* EXERCISE: Among the entries below, find the lines that hold the word "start" and report them.

--- PROVIDED RECORDS Enclosed Below ---

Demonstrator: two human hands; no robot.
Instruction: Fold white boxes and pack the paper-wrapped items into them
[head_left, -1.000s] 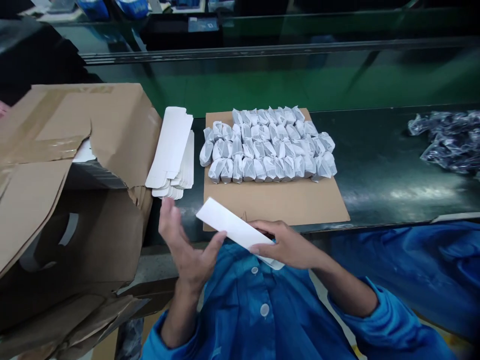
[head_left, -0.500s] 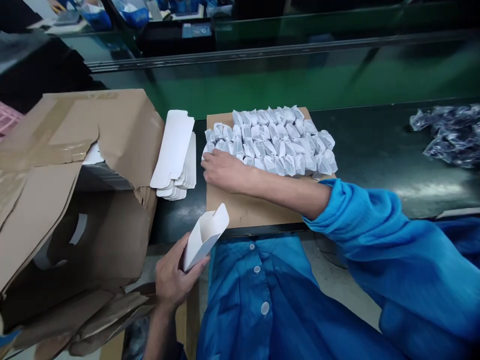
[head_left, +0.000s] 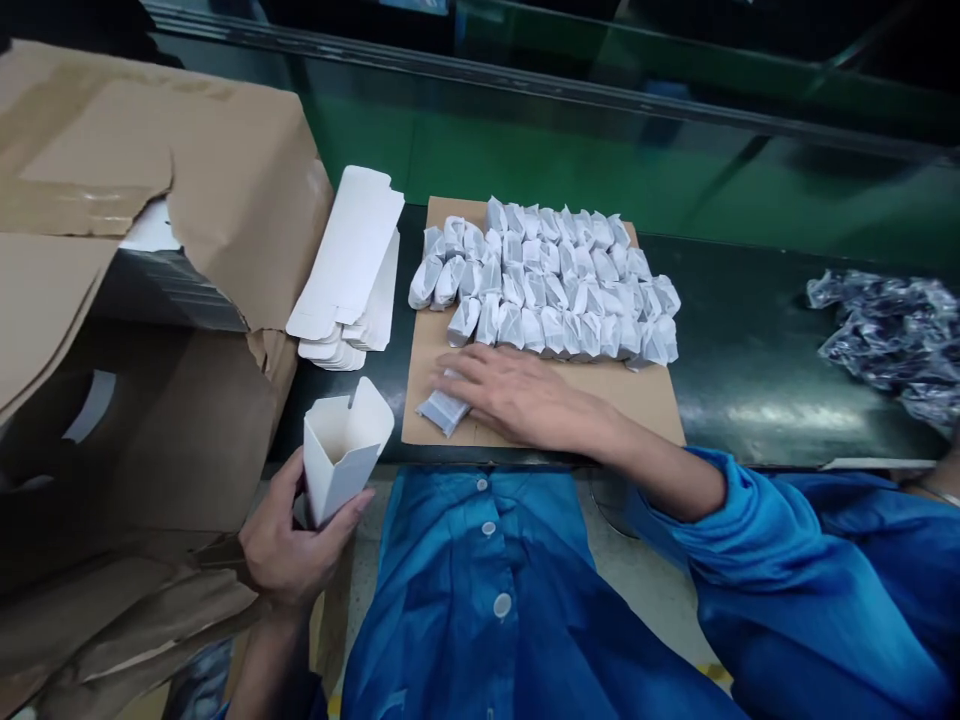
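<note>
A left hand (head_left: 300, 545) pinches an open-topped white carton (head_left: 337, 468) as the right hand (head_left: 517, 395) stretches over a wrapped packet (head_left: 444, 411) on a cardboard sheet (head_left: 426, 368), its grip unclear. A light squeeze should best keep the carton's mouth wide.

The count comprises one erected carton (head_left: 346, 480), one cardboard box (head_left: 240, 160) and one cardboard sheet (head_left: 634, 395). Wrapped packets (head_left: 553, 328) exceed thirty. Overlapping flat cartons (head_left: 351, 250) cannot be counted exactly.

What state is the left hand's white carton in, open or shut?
Open at the top: the white carton in the left hand has its flap raised and inner walls showing. Lower end: cannot tell.
</note>
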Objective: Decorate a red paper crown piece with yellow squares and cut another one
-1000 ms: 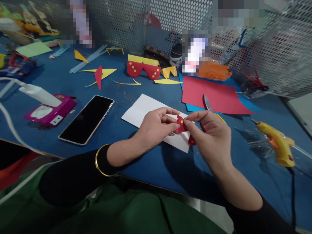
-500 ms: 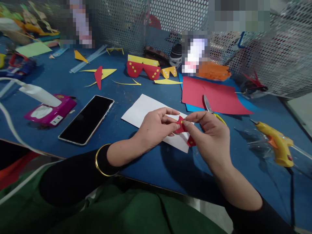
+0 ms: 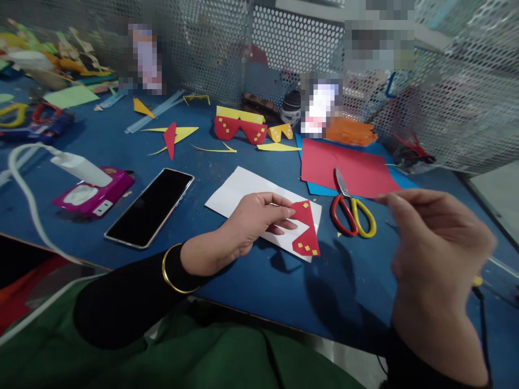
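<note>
Red paper cutout (image 3: 311, 230) was over white sheet (image 3: 239, 189); left hand (image 3: 257, 217) gripped one end, probably to leave the yellow squares (image 3: 307, 248) uncovered. Right hand (image 3: 441, 243) hung well apart, blurred; couldn't tell if its fingertips pinched anything.

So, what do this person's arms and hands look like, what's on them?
Both arms wear plain black sleeves: the left sleeve has a thin gold-coloured bangle around it near the cuff, while none shows on the right sleeve. The left hand and right hand are ungloved.
</note>
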`<state>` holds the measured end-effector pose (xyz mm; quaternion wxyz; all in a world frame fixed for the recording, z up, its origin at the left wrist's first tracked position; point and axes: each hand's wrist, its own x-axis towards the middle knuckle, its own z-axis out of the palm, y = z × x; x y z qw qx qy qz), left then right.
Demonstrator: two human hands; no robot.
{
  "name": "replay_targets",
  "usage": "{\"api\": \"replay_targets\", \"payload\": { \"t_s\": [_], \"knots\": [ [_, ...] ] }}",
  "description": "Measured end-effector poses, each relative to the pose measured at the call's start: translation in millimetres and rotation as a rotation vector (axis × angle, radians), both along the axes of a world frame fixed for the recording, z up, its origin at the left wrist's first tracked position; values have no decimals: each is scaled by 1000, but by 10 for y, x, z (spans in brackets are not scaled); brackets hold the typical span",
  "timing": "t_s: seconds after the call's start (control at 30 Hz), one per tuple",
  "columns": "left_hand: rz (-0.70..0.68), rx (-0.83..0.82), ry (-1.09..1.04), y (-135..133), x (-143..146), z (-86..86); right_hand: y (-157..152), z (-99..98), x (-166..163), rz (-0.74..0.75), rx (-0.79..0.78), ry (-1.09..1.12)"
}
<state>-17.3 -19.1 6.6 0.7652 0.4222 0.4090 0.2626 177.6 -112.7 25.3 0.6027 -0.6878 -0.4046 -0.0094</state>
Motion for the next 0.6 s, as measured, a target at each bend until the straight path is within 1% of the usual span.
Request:
{"api": "replay_targets", "payload": {
  "t_s": [0.13, 0.2, 0.23, 0.27, 0.37, 0.4, 0.47, 0.6],
  "knots": [
    [4, -15, 12, 2, 1, 8, -108, 21, 142, -104, 64, 43],
    [25, -17, 4, 2, 4, 8, -118, -3, 143, -103, 68, 39],
    [34, -15, -3, 3, 7, 6, -109, -24, 121, -71, 44, 46],
    [40, -13, -9, 3, 10, 4, -91, -49, 83, 1, -10, 68],
    [27, -22, -17, -2, 23, -2, 1, -145, -90, 314, -223, 186],
    [19, -32, -17, -7, 27, -1, 35, -176, -151, 385, -272, 209],
    [1, -61, -18, -17, 28, 2, 91, -219, -246, 456, -333, 229],
    [-38, -59, -28, -22, 3, 7, 127, -196, -268, 479, -371, 169]
  ]
}}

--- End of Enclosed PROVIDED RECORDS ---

* RESPONSE BOX:
  "description": "Measured end-effector poses, each relative to the pose measured at the call's start: translation in millimetres and rotation as a rotation vector (axis × angle, radians), both along the axes of a world frame fixed for the recording, z up, its origin at the left wrist's first tracked position; values have no decimals: each is scaled by 1000, but by 10 for y, x, z (spans in brackets are not scaled); brackets hold the typical span",
  "timing": "t_s: seconds after the call's start (control at 30 Hz), one per tuple",

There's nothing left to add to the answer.